Abstract

Because quality of care for patients with end-stage renal disease (ESRD) has improved, they require long-term vascular access for hemodialysis. Construction of a native vein arteriovenous fistula (AVF) on the arm is considered best practice; a prosthetic graft (PG) AVF on the arm is a good alternative, although insertion of a central venous catheter (CVC), the third choice, is sometimes necessary. A quality improvement project was initiated at the dialysis unit of Rijnland Hospital (The Netherlands) to improve quality of vascular access care. Seventy-four patients were treated from January 2001 through June 2002. The list of preferred access operations was adapted from evidence-based guidelines. The percentages of CVCs and PGs were chosen as quality indicators.

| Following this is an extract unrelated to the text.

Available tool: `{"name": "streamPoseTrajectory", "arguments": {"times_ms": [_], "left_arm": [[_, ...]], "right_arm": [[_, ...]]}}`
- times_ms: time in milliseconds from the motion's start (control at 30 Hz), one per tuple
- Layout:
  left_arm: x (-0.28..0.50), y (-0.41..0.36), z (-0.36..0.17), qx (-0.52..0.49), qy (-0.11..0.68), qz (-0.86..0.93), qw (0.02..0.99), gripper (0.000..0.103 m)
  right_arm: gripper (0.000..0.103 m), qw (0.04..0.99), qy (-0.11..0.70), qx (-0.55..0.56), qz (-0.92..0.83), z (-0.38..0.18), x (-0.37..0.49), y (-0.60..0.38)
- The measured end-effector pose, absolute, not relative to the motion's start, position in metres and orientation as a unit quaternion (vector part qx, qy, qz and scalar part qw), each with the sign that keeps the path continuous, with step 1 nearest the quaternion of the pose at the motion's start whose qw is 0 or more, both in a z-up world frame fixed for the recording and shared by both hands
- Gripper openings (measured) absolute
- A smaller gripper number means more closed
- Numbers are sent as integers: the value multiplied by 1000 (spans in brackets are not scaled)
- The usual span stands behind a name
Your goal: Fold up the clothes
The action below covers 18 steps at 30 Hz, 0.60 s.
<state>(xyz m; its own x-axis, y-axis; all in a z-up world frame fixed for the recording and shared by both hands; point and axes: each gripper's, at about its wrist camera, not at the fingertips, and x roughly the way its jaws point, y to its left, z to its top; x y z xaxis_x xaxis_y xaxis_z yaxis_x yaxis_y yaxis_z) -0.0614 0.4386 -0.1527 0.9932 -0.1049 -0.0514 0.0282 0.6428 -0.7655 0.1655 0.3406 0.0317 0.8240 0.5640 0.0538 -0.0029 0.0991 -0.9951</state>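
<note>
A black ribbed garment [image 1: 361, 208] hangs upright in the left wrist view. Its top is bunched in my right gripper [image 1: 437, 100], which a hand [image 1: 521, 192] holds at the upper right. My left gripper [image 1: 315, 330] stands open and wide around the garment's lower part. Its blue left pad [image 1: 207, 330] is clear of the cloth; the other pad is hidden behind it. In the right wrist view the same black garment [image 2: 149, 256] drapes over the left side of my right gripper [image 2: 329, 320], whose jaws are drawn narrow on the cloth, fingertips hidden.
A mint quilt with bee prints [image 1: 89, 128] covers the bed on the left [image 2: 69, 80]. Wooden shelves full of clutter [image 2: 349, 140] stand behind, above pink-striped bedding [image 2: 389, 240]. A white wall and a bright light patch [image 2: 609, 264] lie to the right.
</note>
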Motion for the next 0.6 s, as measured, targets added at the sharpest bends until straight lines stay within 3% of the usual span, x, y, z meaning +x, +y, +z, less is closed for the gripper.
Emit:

Twelve of 19 patients (34%) appeared to be using CVCs unnecessarily. Actions were taken, and the CVC indicator decreased by 11%. The PG indicator decreased gradually from 24% to 8%. Reductions in the use of CVCs and PGs suggest that the vascular access improvement project resulted in improvement of long-term vascular access for hemodialysis patients. A considerable decrease in the use of PGs and CVCs was achieved in 2001. However, a decrease of CVCs to < 20% has still not been realized, perhaps because new hemodialysis patients referred to the dialysis unit have already had CVCs inserted. Considerable improvement, as reflected in the number of hemodialysis patients with CVCs or PGs, can be achieved with a minimum of costs.